Could you output each line below exactly as it appears, excluding any pictures?
----
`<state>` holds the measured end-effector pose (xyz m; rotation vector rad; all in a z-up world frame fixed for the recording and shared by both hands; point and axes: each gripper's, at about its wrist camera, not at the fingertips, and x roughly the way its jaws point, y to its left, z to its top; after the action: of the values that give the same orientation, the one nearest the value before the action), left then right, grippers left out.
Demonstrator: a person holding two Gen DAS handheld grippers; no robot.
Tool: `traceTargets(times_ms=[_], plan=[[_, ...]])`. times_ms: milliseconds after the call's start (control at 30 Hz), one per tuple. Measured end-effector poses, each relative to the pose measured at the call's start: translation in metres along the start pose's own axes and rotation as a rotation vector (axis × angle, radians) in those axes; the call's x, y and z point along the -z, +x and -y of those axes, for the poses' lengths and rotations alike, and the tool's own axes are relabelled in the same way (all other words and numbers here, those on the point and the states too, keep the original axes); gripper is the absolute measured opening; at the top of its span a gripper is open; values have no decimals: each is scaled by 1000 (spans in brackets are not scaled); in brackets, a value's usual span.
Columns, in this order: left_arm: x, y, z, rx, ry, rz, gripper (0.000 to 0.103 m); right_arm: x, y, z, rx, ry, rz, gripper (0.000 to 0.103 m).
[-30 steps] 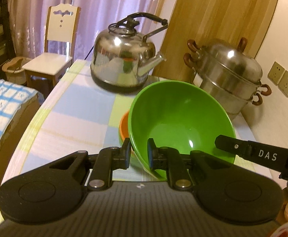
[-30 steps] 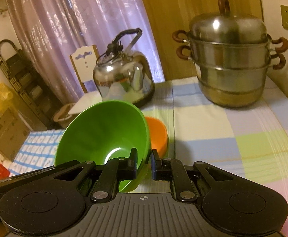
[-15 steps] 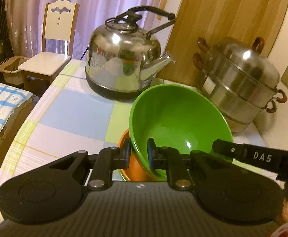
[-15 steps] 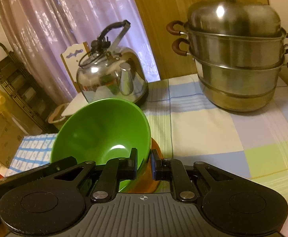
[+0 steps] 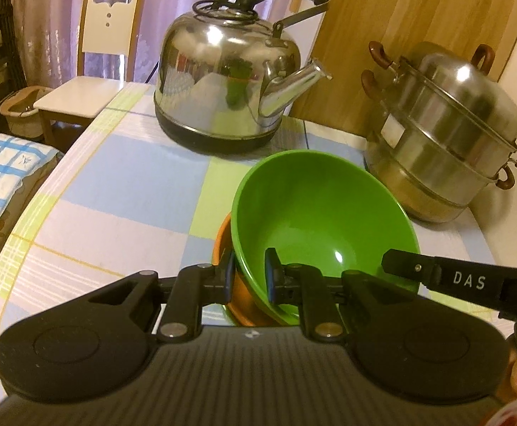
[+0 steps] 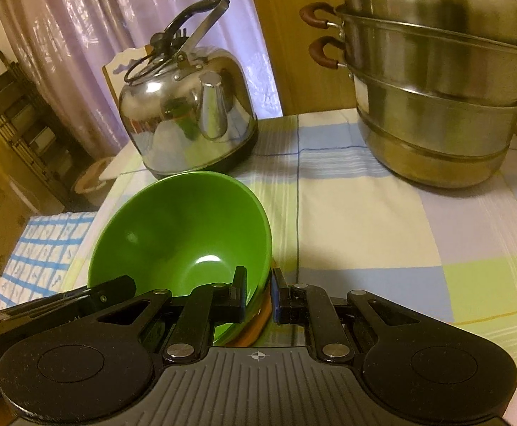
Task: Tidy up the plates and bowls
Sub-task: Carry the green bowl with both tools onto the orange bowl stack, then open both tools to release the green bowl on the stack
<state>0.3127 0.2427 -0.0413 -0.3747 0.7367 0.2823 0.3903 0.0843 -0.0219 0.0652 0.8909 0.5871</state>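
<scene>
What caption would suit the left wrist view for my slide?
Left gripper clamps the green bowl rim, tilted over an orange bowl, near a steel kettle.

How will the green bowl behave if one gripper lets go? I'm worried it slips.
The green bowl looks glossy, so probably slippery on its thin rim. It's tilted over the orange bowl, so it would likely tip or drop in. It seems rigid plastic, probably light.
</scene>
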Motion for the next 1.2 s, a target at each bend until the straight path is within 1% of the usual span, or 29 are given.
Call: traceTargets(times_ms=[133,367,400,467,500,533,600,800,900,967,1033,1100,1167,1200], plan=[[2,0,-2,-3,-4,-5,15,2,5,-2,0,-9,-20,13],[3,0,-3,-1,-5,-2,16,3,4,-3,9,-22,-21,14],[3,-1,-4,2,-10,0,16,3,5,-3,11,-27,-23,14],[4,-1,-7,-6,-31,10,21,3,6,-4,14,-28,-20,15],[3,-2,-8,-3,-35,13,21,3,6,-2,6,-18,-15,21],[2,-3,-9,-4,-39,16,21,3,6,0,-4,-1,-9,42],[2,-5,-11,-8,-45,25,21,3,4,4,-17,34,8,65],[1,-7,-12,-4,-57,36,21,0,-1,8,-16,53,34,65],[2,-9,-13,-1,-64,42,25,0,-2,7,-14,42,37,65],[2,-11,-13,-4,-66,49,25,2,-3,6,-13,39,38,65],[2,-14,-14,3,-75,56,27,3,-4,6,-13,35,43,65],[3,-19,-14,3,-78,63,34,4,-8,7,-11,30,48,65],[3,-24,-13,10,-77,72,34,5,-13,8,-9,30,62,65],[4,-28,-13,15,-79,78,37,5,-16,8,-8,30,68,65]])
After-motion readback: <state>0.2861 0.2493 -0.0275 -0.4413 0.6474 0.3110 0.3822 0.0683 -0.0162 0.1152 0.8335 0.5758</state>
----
■ **WRITTEN SOLUTION**:
`<state>` holds the measured end-effector pose (xyz m; rotation vector rad; all in a z-up world frame fixed for the recording and shared by both hands; point and axes: each gripper's, at about its wrist camera, not at the fingertips, and x roughly the way its jaws point, y to its left, z to its top; after the action: of the values that give the same orientation, the one nearest the value before the action), left then right, grippers left out.
Demonstrator: a person holding two Gen DAS handheld grippers; no robot.
Tool: `traceTargets(times_ms=[_], plan=[[_, ...]])`. times_ms: milliseconds after the call's start (control at 30 Hz), one per tuple. Measured end-effector poses, each relative to the pose measured at the call's start: translation in metres along the start pose's own axes and rotation as a rotation vector (axis × angle, radians) in those axes; the call's x, y and z point along the -z, +x and -y of those axes, for the poses' lengths and rotations alike, and the tool's own axes are relabelled in the same way (all other words and numbers here, those on the point and the states too, keep the original axes); gripper is the absolute measured opening; at the top of its span a gripper is open; values have no decimals: each is scaled by 1000 (spans in brackets are not scaled); in brackets, a value's usual span.
Columns, in this order: left_arm: x, y, z, rx, ry, rz, gripper (0.000 to 0.103 m); right_arm: x, y, z, rx, ry, rz, gripper (0.000 to 0.103 m).
[-30 steps] 
[-30 steps] 
[-15 steps] 
[-15 steps] 
[+0 steps] 
[+0 steps] 
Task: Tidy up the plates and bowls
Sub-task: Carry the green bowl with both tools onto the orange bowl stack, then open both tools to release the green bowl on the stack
<state>0.3127 0.2427 -0.0413 -0.3747 0.7367 0.2823 0.3903 0.0843 -0.0219 0.0652 0.8909 0.5871</state>
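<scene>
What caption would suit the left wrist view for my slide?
Left gripper clamps the green bowl rim, tilted over an orange bowl, near a steel kettle.

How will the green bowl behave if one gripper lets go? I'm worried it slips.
The green bowl looks glossy, so probably slippery on its thin rim. It's tilted over the orange bowl, so it would likely tip or drop in. It seems rigid plastic, probably light.
</scene>
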Motion for the next 1.2 s, a target at each bend until the straight path is within 1% of the usual span, or 29 are given.
Call: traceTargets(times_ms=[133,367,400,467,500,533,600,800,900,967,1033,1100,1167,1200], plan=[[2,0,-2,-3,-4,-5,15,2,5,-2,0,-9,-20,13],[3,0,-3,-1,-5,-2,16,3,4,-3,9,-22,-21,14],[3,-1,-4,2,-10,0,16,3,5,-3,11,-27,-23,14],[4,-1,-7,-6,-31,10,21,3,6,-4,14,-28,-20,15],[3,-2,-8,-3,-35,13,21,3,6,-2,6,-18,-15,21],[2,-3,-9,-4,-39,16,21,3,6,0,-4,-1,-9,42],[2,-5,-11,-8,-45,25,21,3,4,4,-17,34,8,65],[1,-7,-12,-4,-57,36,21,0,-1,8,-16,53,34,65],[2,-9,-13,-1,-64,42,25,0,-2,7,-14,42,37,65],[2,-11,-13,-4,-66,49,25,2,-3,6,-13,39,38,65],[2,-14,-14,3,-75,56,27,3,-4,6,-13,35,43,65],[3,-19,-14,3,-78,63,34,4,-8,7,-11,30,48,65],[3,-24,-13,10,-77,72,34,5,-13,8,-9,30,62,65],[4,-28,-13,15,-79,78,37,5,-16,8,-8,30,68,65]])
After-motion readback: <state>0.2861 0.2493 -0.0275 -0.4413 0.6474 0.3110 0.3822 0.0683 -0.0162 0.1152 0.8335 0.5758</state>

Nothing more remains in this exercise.